The 4.3 Nutritional Components section in the discussion is full of unsubstantiated claims on soy and it’s role in a healthy diet. EDIT: the Observations article “Saturated Fat is not the Major Issue” recently published in the British Medical Journal highlights the changing data available on saturated fat. I follow the world of nutritional science pretty closely and this topic is coming under considerable scrutiny and review right now because assertions made decades ago about fats and their rolls in a healthy diet were actually not fully supported by the evidence presented. What’s more, they provide no numbers to put into context how much the differences in nutritional will affect a normal diet. There is a difference, but what is the impact? Is it something to get our panties bunched up for or can we meet for drinks at the beach and not think about it again?

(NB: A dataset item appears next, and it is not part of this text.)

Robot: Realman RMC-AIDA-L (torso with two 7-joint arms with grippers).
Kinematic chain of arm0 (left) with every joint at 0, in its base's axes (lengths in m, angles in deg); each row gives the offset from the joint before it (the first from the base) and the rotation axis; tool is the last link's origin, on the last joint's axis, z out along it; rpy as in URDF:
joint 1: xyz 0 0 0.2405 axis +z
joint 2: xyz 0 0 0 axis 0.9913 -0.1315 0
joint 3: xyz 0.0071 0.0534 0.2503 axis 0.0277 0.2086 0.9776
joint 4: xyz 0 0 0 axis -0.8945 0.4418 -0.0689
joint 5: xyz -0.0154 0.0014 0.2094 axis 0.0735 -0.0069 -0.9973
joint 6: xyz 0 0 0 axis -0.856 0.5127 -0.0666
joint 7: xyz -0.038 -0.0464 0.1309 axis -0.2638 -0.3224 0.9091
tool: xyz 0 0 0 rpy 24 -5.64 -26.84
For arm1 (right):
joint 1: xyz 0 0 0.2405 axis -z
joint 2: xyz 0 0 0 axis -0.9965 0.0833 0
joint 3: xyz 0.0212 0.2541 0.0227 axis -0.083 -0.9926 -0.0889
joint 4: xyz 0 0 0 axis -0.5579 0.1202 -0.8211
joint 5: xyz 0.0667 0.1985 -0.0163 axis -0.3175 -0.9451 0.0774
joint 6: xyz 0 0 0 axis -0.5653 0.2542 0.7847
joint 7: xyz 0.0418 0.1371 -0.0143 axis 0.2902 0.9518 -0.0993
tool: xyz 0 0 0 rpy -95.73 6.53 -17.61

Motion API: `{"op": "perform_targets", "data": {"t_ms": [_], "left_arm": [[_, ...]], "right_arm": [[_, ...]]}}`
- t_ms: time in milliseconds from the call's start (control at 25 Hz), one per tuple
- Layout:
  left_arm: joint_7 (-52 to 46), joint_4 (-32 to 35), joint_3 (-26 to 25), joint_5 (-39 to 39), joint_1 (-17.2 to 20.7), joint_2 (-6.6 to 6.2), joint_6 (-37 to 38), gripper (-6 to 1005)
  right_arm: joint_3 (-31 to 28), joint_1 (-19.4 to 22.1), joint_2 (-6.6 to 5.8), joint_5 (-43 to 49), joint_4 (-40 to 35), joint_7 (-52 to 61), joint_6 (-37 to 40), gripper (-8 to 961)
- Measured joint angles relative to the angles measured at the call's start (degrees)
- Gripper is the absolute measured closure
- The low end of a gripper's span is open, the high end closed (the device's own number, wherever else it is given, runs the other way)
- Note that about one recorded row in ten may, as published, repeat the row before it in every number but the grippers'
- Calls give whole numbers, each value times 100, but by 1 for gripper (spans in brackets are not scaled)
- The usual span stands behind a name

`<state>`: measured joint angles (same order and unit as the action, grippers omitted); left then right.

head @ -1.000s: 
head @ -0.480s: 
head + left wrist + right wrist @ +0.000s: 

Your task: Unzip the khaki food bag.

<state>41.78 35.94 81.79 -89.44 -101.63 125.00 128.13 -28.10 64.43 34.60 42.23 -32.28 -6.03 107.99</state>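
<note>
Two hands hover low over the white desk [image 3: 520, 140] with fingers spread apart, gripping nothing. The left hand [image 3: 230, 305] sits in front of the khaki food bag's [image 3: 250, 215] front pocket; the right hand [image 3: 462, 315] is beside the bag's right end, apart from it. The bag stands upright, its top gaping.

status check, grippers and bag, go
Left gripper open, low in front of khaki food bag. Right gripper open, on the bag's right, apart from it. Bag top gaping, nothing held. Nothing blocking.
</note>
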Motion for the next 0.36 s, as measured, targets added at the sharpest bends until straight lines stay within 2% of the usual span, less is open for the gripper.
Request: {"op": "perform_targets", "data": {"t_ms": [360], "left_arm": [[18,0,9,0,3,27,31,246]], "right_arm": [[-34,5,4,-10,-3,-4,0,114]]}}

The final nail in the coffin is that this paper cites Serlini et al. Any paper that uses a retracted article needs to immediately come under greater scrutiny. Addiitonally, the Monsanto, 1999 citation is nothing but a broken link to an “internet communication” and not an actual study. As evidence that the authors have failed to state their conflicts of interest, the author J. Fagan has ties to the organization Open Earth Source, which is staunchly anti-GMO. GenØk has been the subject of accusations of lies, fraud, and false information from Klaus Ammann, the respected Chairman EFB Section on Biodiversity from the University of Bern in Bern, Switzerland. The cited paper Benbrook, 2012 is by author Charles Benbrook, who is not a research scientist and whose own studies have come under significant fire for not holding up to basic experimental design. Overall, the authors are not independent scientists, but prove to have agendas that are reflected in their other work and with ties to biased organizations.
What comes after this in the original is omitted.